Overview
Learn about our technology and solutions in precision microfluid control fields for your unique challenge.
Recently, there have been frequent news of winning bids in the field of in vitro diagnostics.
Speaking of in vitro diagnostic lines, originating in Japan and later developed in Europe and the United States, it introduces the concept of industrial automation into laboratory testing, connects testing systems and processing modules with rails, and reduces the overall testing time. In the background of medical innovation, we can see more and more IVD enterprises entering the pipeline market.
As a specialized enterprise in the field of fluid control, Keyto has provided high-quality supply services to its customers in multiple systems such as pre-processing units, analysis and testing units, and post-processing units in the in vitro diagnostics industry, and has reached deep cooperation with many leading enterprises in the in vitro diagnostics industry.

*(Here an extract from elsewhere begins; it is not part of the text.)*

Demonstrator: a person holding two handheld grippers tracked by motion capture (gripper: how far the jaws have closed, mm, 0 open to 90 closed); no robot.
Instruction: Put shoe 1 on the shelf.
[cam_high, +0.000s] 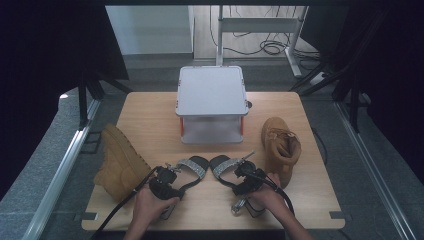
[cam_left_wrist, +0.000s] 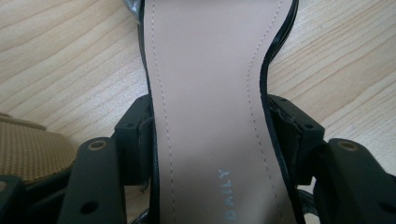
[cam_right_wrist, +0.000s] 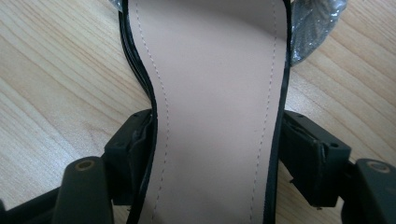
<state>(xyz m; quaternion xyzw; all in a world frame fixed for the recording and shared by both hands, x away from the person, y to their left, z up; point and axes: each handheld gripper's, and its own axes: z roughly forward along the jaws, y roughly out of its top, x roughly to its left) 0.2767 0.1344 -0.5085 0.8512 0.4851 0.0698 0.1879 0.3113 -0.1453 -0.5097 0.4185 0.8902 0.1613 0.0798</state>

Common assembly line systems are divided into two levels: "Modular Automation (MA) and Total Laboratory Automation (TLA) "According to the classification of testing substances, assembly lines can be divided into biochemical immune workstations, hemostasis and blood analysis workstations, molecular diagnostic workstations, urine analysis workstations, and microbiology workstations, etc.

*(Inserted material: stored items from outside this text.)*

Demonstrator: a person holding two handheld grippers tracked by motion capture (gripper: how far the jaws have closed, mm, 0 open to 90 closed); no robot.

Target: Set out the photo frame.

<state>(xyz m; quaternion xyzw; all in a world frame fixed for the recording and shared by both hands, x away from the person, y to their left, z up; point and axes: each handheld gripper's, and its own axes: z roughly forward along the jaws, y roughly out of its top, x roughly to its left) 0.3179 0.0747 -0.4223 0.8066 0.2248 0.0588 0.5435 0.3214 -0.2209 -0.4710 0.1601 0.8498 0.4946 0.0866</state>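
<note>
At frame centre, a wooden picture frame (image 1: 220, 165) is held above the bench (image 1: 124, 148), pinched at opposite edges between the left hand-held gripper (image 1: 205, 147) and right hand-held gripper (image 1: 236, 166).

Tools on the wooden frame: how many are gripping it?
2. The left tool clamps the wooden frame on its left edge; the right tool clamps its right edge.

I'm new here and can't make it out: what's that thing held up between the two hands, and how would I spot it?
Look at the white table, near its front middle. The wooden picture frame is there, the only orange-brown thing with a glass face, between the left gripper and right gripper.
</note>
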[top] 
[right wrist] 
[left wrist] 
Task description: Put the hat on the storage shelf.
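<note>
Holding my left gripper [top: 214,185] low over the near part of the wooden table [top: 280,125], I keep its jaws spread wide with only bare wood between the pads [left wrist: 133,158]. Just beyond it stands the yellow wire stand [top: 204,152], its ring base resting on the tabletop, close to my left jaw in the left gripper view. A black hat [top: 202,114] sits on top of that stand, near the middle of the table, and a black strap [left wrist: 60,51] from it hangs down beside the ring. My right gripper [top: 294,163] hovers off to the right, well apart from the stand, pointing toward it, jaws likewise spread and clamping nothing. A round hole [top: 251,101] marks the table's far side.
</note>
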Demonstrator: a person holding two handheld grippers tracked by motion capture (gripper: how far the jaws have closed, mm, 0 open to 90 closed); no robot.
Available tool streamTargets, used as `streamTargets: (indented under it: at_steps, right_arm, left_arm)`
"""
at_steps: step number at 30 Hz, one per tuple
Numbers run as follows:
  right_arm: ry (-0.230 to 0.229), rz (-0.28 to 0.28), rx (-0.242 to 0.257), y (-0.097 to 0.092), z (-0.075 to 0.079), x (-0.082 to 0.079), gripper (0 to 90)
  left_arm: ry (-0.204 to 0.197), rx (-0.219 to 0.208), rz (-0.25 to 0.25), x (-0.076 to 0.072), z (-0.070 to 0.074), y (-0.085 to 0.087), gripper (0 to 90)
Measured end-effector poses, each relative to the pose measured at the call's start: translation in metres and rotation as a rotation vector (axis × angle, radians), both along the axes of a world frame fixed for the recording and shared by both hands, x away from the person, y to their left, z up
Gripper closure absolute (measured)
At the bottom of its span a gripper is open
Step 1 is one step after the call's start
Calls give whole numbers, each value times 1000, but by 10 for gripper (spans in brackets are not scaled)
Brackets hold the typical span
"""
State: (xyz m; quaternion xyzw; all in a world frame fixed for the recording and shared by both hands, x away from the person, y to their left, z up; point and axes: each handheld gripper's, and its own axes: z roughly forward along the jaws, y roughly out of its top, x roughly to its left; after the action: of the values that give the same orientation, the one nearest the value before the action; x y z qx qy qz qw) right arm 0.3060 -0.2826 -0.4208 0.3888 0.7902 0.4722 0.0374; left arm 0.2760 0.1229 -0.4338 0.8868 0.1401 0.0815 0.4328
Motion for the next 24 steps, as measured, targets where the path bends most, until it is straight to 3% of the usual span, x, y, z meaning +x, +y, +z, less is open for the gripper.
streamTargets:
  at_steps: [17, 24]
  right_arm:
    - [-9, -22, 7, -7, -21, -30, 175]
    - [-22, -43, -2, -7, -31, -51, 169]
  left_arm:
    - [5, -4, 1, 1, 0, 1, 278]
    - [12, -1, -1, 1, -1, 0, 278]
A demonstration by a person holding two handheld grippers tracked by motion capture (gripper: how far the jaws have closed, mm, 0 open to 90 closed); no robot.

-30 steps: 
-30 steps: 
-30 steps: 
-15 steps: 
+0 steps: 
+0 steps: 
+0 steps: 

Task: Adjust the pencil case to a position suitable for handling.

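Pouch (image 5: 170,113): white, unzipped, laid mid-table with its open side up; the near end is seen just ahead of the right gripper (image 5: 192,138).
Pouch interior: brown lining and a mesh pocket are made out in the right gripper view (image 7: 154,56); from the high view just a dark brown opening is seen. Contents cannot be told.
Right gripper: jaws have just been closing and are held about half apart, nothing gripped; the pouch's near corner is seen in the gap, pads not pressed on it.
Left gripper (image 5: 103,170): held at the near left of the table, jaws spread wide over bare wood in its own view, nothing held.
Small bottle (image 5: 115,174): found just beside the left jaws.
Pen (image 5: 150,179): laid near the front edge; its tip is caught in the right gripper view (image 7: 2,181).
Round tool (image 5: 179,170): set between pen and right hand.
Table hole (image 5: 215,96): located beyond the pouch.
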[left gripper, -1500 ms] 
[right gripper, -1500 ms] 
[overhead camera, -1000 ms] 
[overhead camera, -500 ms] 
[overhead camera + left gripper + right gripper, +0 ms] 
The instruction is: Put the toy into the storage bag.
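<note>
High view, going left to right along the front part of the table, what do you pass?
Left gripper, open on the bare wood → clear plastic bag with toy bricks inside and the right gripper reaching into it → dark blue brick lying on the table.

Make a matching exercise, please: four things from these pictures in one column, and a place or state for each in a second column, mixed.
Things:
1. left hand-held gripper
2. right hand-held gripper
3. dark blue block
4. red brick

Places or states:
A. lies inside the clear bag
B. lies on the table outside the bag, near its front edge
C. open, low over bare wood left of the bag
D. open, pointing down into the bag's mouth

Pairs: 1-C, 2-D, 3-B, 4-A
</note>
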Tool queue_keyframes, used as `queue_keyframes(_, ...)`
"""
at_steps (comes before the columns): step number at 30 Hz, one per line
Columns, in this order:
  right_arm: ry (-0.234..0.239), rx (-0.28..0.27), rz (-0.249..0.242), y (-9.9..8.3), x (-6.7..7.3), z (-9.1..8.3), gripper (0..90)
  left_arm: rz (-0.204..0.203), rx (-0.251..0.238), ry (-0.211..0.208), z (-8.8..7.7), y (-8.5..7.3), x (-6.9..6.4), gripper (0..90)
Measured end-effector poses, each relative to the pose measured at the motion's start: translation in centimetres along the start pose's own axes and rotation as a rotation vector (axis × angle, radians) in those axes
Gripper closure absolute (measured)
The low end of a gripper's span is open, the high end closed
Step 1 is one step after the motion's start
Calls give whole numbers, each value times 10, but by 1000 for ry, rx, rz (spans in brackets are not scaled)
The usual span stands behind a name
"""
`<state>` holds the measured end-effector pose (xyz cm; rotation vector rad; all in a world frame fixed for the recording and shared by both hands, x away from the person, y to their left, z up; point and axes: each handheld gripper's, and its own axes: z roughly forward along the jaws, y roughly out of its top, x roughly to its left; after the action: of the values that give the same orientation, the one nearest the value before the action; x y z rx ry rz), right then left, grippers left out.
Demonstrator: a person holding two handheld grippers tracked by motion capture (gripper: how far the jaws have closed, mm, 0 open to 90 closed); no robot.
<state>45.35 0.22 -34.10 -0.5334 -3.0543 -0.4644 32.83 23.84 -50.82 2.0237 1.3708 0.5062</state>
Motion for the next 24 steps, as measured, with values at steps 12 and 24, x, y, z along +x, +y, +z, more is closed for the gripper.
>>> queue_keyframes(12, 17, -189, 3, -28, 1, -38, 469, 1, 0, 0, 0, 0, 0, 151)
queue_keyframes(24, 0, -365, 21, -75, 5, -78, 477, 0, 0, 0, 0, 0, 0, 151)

An automated assembly line can achieve complete automation of the entire process of sample sorting, transportation, processing, analysis, and storage. The assembly line not only has a fast testing speed and high efficiency but also greatly reduces errors and cross-contamination caused by manual operations. The testing results are more stable, reliable, efficient, and of high quality.

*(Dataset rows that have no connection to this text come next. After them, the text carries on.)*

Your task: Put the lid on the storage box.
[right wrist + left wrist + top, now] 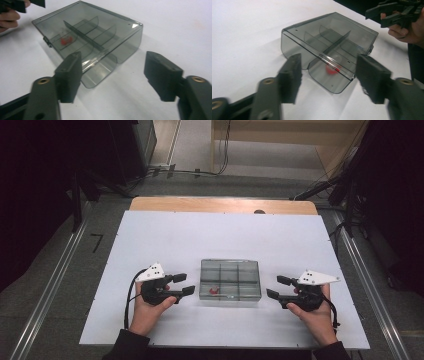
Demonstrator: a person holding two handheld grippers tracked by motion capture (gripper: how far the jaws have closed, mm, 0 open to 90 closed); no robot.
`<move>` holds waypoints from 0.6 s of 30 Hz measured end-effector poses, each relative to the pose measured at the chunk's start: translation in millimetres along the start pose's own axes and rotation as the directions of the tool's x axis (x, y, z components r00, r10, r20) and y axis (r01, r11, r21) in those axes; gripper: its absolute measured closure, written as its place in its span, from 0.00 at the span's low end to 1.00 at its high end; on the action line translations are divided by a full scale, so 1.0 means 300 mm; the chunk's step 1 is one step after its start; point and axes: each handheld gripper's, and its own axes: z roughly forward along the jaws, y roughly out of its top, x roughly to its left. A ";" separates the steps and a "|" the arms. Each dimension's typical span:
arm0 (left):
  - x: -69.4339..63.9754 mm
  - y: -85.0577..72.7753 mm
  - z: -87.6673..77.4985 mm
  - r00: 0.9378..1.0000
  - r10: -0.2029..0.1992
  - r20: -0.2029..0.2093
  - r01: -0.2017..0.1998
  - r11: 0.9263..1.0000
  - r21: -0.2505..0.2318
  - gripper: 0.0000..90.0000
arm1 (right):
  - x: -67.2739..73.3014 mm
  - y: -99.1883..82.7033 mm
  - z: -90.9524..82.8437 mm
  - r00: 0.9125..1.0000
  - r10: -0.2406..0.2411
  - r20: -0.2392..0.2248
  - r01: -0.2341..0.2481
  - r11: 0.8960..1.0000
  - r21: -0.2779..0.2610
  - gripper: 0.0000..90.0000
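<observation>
Both our grippers, left [181, 284] and right [278, 287], flank the smoky compartment box [230, 279] with jaws spread empty, ready to steady it

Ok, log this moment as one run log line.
left gripper: open, beside box | right gripper: open, beside box | compartment box: lid shut, untouched | red piece: inside box

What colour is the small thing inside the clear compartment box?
Red: the small piece in the smoky-grey box shows best in the left gripper view.
</observation>
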 end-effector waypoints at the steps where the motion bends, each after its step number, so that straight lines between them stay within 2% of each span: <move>1: 0.002 -0.001 -0.005 1.000 0.002 -0.004 -0.002 1.000 -0.004 0.32 | -0.002 -0.001 -0.003 1.000 0.001 0.006 -0.001 1.000 -0.001 0.26; 5: 0.004 -0.002 -0.029 1.000 0.001 -0.005 -0.001 1.000 -0.028 0.18 | -0.012 -0.006 -0.016 0.999 0.016 0.037 -0.016 1.000 -0.007 0.16; 9: 0.006 -0.003 -0.054 1.000 0.000 -0.009 -0.001 0.998 -0.057 0.06 | -0.027 -0.013 -0.033 0.999 0.023 0.044 -0.022 0.999 -0.028 0.13; 13: 0.016 -0.010 -0.079 1.000 0.000 -0.025 -0.002 0.998 -0.062 0.00 | -0.039 -0.020 -0.049 0.998 0.034 0.052 -0.032 0.999 -0.038 0.12; 18: 0.027 -0.020 -0.112 0.999 -0.004 -0.035 0.001 0.997 -0.080 0.00 | -0.052 -0.031 -0.064 0.998 0.033 0.054 -0.031 0.999 -0.044 0.09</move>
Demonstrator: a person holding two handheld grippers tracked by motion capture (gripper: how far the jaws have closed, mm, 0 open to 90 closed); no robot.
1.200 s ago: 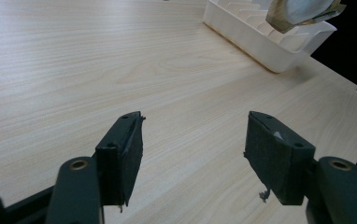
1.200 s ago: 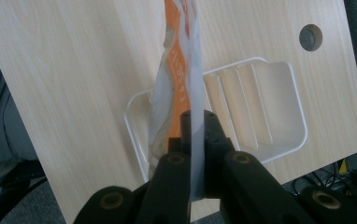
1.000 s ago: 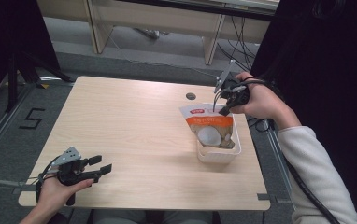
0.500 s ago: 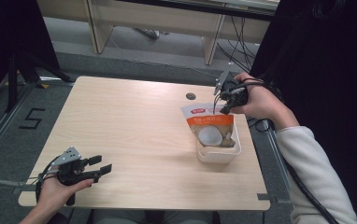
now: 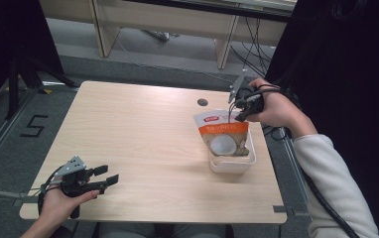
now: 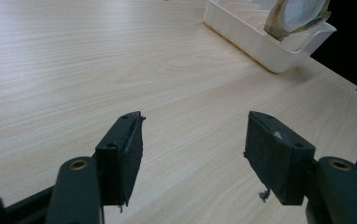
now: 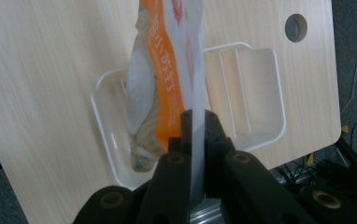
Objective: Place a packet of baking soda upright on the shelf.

To facilitate a more intuitive understanding of the basic operational principles of the assembly line, it can be differentiated into three attribute directions: fluid circuit, gas circuit, and electrical circuit. These attributes can further be subdivided into functional areas such as mechanical structure, analytical detection, temperature control, control, and reagent areas. By mapping these functions to the principles of the instruments, the complexity is mitigated.
The in vitro diagnostics industry market features a wide variety of instruments with varying functionalities and timelines for each manufacturer. This is a typical scenario characterized by diversity, customization, and long product lifecycles. Keyto, considering commonalities and specific attributes of each customer, develops and supplies compatible solutions to ensure precise service alignment with the end-user's requirements.
Throughout the collaboration with customers, Keyto maintains a constant focus on providing excellent, professional, and standardized services. Compatibility is ensured during the collaboration period, covering aspects such as customer terminal environment, instrument types, selection requirements, installation methods, reagent types, and operational applications, thereby reducing compatibility errors, as well as additional trial and communication costs.
In the in vitro diagnostics assembly line model, the relationships between each instrument are inseparable. There is a significant need for coordination among fluid circuits, gas circuits, and electrical circuits. Handling these interconnections requires a considerable amount of time, effort, and personnel for component selection and visits to supply companies.
Keyto, through long-term cooperation with customers, has accumulated extensive selection experience and technical capabilities. They have introduced eight major categories with nearly 5000 different specifications of products, strategically locating manufacturing bases in multiple places in Shenzhen to enhance overall supply capability.
Case 1: Complex Requirement, High Trial Costs
Using a simplified simulation of a common automated blood analysis pipeline in in vitro diagnostics as an example, Keyto addresses the complexity of selection. The diagram below is for learning reference only; actual applications may vary. For related needs, consultation with our sales personnel is recommended for personalized selection and adaptation based on your instrument.
Case 2: How to Meeting Reliability Requirements
In actual operational conditions, as the assembly line instruments process numerous samples per hour, supporting continuous uninterrupted sampling, the demands on the lifespan and conditions of components become stringent. This necessitates that supply companies possess quality control capabilities in real-world applications. Keyto provides relevant solutions in research and development, quality control, and other aspects to ensure product reliability under actual working conditions.
Solution Capabilities:
Provide a specialized development mode based on the user's actual application needs.
Rigorous reliability verification experiments, simulating aging, environment, temperature, mechanical stress, salt spray, reagents, etc., to ensure reliability under actual working conditions.